:: Collected data entries ::
========

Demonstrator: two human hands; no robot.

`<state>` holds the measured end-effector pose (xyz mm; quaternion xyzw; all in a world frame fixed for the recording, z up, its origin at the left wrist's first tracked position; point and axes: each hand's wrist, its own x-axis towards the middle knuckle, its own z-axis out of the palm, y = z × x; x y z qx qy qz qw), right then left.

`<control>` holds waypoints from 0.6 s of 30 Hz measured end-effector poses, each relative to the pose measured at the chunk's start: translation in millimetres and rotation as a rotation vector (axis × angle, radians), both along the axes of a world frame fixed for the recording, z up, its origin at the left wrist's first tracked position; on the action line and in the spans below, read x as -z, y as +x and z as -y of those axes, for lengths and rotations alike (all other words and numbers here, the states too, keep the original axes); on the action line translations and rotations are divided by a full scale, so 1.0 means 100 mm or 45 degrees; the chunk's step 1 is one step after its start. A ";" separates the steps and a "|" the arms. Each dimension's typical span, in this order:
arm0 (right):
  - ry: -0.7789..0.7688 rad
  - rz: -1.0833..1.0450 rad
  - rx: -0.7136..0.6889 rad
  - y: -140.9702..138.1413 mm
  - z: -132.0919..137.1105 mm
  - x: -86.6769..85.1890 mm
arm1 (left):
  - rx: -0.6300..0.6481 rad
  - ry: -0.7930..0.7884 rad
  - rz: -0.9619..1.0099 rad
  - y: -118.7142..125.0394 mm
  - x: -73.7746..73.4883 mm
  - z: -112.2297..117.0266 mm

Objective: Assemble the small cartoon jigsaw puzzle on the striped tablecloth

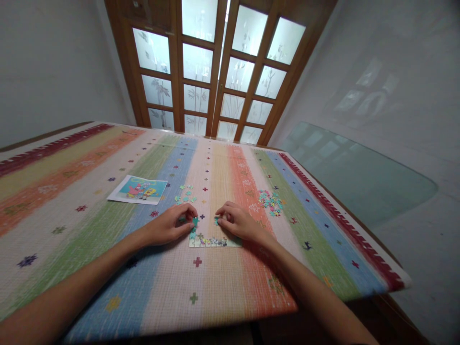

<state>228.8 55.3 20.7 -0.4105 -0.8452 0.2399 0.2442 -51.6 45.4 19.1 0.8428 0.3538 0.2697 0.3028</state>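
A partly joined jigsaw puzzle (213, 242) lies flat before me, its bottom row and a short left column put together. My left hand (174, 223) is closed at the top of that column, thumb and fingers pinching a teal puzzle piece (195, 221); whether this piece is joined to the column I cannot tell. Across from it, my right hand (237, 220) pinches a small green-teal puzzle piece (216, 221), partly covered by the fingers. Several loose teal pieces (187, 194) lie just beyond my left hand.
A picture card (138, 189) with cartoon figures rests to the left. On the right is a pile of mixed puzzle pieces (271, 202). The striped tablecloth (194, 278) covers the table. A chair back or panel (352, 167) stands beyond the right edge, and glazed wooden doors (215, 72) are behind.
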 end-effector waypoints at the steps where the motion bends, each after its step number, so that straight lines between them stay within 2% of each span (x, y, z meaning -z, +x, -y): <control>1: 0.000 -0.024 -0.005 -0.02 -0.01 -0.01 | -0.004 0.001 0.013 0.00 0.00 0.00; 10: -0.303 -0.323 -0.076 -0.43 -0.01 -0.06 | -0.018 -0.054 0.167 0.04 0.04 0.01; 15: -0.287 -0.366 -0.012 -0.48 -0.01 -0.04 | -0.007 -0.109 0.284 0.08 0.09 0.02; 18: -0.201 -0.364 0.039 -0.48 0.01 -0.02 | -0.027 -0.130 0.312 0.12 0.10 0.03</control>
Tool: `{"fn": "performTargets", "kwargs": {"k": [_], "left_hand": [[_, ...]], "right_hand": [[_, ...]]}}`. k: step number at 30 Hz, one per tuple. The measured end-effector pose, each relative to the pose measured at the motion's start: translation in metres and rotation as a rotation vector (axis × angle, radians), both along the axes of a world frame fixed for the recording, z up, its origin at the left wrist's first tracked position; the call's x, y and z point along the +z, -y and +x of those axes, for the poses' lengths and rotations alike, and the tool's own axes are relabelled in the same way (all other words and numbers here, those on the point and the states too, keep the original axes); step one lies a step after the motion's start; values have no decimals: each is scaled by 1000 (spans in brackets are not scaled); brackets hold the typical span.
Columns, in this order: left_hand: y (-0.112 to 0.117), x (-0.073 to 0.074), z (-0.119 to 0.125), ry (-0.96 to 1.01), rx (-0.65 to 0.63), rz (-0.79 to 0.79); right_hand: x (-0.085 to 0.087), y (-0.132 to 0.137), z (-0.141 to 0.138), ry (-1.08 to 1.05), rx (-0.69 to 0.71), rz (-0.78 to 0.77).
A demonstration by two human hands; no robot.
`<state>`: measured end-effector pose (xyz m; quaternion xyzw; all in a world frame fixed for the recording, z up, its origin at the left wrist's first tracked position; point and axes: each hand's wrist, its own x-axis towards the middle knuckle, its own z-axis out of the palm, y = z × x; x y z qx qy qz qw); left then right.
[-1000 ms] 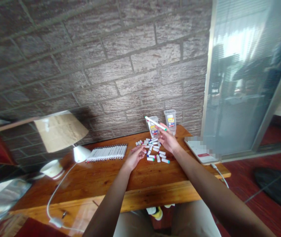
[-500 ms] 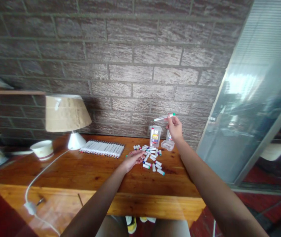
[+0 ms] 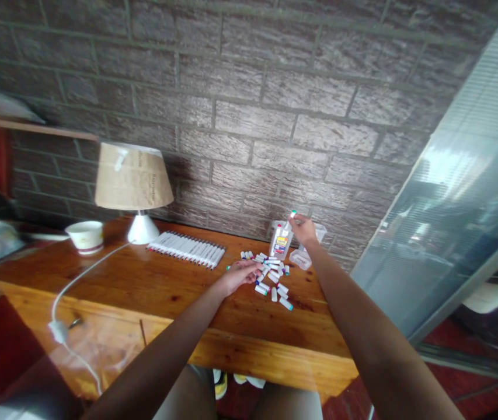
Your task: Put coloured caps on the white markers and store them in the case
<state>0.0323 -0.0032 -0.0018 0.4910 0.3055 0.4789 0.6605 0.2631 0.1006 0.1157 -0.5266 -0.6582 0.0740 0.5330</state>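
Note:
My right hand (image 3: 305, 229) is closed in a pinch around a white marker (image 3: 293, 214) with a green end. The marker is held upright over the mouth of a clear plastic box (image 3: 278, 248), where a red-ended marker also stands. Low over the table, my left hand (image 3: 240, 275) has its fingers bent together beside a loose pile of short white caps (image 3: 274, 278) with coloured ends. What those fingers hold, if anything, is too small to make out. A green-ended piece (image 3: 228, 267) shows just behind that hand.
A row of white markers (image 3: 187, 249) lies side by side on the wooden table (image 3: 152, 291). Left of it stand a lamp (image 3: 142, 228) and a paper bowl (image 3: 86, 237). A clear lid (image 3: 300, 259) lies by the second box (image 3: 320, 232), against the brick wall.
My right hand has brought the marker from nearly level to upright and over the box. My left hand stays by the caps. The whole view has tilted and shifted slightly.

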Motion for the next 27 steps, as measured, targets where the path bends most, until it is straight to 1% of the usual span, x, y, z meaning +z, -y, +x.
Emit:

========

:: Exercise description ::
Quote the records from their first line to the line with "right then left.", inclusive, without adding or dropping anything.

:: Reply to the task ::
Demonstrator: two human hands; no robot.

`<state>` holds the measured end-effector pose (xyz mm; quaternion xyzw; all in a world frame fixed for the recording, z up, its origin at the left wrist's first tracked position; point and axes: each hand's wrist, its own x-axis towards the middle knuckle, its own z-axis out of the palm, y = z × x; x y z qx qy qz qw), right then left.

This completes the required output.